Quand il l'a positionnée dos au public, toute la salle a semblé haleter à l'unisson alors que son cul était exposé en pleine vue. J'ai agrippé le bras de Camila, entre admiration et effroi.

Des coupures assez profondes couvraient l'intégralité de ses fesses, créant des marques semblables à des croisillons. Et quand il l'a courbée en avant, même sa chatte était rouge et gonflée. J'ai grincé des dents à cette vue. Mais je ne pouvais même pas nier à quel point j'étais excitée. J'ai donc serré les jambes encore plus fort.

« Camila », ai-je chuchoté pour attirer son attention. Elle a secoué la tête en pointant la scène du doigt.

Mes yeux se sont encore plus écarquillés quand l'homme a décidé de se mettre à genoux pour lécher la traînée de sang qui coulait le long de ses cuisses. Il a remonté sa langue sur sa jambe droite jusqu'à la fesse. Il a fait de même sur la jambe gauche, mais s'est arrêté à son cul pour nettoyer toutes les lacérations avec sa langue. C'était tout sauf hygiénique, et pourtant terriblement excitant. Il a même porté une attention particulière à ses lèvres gonflées, léchant et suçant son clitoris. Quand il a baissé son pantalon et a commencé à la baiser, je n'ai pas pu m'empêcher de détourner le regard, tant cette scène me faisait monter la température.

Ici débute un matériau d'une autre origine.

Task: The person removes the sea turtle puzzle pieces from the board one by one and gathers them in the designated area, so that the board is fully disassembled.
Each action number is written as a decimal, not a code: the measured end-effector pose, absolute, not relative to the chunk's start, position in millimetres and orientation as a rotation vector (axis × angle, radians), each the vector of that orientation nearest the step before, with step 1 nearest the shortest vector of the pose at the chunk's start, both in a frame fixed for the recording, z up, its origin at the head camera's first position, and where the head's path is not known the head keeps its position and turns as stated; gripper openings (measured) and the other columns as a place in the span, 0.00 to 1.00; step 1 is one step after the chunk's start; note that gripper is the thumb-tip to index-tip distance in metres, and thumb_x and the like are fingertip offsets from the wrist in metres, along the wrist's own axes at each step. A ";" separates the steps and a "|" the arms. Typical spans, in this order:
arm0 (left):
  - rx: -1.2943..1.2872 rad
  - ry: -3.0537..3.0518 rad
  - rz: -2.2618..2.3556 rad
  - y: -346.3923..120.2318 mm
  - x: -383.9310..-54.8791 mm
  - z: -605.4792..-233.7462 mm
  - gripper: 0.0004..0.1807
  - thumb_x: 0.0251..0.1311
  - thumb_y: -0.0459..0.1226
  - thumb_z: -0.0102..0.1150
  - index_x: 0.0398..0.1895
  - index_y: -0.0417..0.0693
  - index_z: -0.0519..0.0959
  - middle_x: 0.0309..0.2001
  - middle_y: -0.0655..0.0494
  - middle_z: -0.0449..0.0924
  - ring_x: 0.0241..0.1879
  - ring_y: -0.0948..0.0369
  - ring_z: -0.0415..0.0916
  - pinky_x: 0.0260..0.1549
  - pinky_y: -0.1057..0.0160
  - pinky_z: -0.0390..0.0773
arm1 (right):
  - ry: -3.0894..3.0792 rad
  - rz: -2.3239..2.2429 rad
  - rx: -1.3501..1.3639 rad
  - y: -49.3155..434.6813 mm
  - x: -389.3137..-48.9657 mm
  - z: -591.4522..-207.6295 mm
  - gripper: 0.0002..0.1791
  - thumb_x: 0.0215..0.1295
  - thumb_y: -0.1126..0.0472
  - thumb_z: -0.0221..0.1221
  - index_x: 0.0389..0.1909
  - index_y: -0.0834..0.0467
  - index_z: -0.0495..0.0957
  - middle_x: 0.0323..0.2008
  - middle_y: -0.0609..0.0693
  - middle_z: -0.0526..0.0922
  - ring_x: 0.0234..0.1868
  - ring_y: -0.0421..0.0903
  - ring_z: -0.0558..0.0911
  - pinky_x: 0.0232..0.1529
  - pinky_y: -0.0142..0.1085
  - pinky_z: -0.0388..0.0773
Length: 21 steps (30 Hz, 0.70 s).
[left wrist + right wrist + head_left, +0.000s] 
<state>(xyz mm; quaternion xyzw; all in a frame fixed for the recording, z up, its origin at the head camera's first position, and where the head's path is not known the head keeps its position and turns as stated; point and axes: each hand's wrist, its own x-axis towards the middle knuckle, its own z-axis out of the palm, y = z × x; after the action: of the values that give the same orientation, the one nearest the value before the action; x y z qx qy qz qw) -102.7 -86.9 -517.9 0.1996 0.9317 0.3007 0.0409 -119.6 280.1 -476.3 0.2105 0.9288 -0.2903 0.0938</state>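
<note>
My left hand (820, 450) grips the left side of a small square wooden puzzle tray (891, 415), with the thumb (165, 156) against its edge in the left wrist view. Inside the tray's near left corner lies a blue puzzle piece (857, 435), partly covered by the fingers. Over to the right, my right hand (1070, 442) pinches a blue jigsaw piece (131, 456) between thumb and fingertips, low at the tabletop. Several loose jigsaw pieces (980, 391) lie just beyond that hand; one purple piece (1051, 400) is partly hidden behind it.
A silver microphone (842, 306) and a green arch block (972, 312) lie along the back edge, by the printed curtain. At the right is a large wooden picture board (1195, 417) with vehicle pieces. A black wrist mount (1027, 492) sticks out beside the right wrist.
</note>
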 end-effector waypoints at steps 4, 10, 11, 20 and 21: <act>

J'ai vidé le reste de mon alcool et j'ai pris un moment pour observer la salle. Mes yeux se sont écarquillés de nouveau en voyant un homme — assez discrètement — doigtant l'entrejambe de sa partenaire. J'ai dégluti et détourné rapidement le regard, et c'est là que j'ai repéré une femme, quelques box plus loin, en train de faire une fellation à son partenaire. Ce qui les a trahis, c'était le va-et-vient de sa tête sur ses genoux. J'ai regardé ailleurs, mais je suis tombée sur quelque chose de bien plus explicite. Le plus fou, c'est qu'aucun d'entre eux ne détournait l'attention de la performance — on n'entendait toujours que ce qui se passait entre l'homme et la femme sur scène. Je me suis éventée, poussant mes cheveux en arrière.

J'ai sursauté quand une main a commencé à caresser ma cuisse. Camila s'est penchée vers moi et a utilisé sa main libre pour écarter mes jambes.

« Cami », ai-je murmuré à son oreille. Elle m'a juste fait taire en me disant qu'il était interdit de parler pendant les spectacles. Et comme j'étais super chaude, j'ai cédé et j'ai ouvert mes jambes pour elle. Elle a immédiatement décalé ma culotte sur le côté et y a enfoncé deux doigts. En embrassant mon cou, je pouvais la sentir sourire contre ma peau.

« Joyeux anniversaire », a murmuré sa voix à peine audible. Si nous n'avions pas été si proches, je n'aurais rien entendu du tout.

Mais, espérons juste que je puisse rester aussi silencieuse que tout le monde.